◆ **COLLECTED DATA**:
● ● ●

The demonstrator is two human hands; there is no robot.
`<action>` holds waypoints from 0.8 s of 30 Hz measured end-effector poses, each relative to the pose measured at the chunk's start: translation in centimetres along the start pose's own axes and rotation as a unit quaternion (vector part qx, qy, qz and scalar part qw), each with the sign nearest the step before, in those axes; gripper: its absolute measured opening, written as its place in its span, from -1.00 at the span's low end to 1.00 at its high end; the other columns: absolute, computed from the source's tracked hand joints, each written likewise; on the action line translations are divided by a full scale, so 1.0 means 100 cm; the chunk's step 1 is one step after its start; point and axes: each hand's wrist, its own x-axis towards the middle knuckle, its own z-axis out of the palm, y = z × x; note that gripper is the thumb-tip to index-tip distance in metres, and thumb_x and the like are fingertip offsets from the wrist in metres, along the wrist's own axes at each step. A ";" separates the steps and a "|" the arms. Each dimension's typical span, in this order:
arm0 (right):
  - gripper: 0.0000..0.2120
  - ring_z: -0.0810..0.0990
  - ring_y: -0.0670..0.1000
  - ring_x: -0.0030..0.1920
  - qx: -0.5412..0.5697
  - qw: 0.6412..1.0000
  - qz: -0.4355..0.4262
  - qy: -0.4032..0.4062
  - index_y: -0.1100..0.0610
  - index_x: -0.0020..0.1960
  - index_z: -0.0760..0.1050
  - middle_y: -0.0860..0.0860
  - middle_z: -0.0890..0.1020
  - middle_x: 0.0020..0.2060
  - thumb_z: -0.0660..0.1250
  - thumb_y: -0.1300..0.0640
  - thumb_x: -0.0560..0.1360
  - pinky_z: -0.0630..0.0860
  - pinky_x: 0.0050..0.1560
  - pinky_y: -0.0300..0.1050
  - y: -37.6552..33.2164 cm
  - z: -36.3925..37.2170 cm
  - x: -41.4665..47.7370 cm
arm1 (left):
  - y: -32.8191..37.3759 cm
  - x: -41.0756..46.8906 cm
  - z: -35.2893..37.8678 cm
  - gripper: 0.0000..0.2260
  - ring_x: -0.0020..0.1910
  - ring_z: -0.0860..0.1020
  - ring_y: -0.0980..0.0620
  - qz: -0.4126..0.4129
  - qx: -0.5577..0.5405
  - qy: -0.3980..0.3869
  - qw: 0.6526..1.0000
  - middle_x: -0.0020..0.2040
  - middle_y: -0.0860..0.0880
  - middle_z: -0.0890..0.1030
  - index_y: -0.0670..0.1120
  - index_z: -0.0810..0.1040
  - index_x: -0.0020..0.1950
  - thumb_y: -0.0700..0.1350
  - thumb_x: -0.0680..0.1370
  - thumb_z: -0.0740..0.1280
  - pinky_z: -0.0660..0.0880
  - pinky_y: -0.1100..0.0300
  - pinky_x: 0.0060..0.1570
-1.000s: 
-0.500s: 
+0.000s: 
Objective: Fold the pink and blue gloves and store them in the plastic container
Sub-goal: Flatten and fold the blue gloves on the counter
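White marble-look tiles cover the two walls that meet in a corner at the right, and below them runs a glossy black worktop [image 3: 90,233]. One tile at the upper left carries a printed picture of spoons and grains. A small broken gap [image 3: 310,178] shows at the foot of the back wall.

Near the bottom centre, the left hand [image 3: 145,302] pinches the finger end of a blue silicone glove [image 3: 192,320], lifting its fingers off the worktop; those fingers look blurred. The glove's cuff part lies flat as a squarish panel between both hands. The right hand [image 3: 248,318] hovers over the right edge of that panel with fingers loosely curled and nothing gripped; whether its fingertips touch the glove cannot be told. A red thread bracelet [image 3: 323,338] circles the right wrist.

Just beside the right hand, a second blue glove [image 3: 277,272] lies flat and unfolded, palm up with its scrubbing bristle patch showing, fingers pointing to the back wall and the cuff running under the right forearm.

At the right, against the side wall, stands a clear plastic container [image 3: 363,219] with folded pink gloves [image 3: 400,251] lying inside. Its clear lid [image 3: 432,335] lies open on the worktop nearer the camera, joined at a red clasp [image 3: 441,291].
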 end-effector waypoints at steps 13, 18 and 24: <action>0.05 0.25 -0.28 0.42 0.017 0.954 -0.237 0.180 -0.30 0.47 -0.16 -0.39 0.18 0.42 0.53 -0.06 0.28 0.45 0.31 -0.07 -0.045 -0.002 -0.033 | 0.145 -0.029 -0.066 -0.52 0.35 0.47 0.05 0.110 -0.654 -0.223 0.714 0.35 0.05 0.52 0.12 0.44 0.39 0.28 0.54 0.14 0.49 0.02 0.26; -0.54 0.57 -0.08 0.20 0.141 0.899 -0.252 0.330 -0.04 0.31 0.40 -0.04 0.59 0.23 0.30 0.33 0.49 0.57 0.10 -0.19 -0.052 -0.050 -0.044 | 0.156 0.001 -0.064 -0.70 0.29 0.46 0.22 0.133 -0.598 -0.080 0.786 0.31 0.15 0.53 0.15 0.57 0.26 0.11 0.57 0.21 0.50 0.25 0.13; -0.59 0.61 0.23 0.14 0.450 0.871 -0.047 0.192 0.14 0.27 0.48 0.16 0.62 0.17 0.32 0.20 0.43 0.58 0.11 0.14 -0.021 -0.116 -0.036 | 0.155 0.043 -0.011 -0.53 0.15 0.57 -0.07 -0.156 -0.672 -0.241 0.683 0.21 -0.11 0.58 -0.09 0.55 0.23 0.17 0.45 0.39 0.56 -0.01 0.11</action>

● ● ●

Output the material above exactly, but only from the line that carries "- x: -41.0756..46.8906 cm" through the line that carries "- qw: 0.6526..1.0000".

  - x: -41.0756..46.8906 cm
  - z: -35.2893..37.8678 cm
  - gripper: 0.0000..0.2260
  - ring_x: -0.0020..0.1910
  - ring_z: -0.0860..0.1020
  - ring_y: -0.0980..0.0620
  - qz: -0.4126..0.4129
  - qx: -0.5577..0.5405
  - qy: -0.3980..0.3869
  - qw: 0.6526..1.0000

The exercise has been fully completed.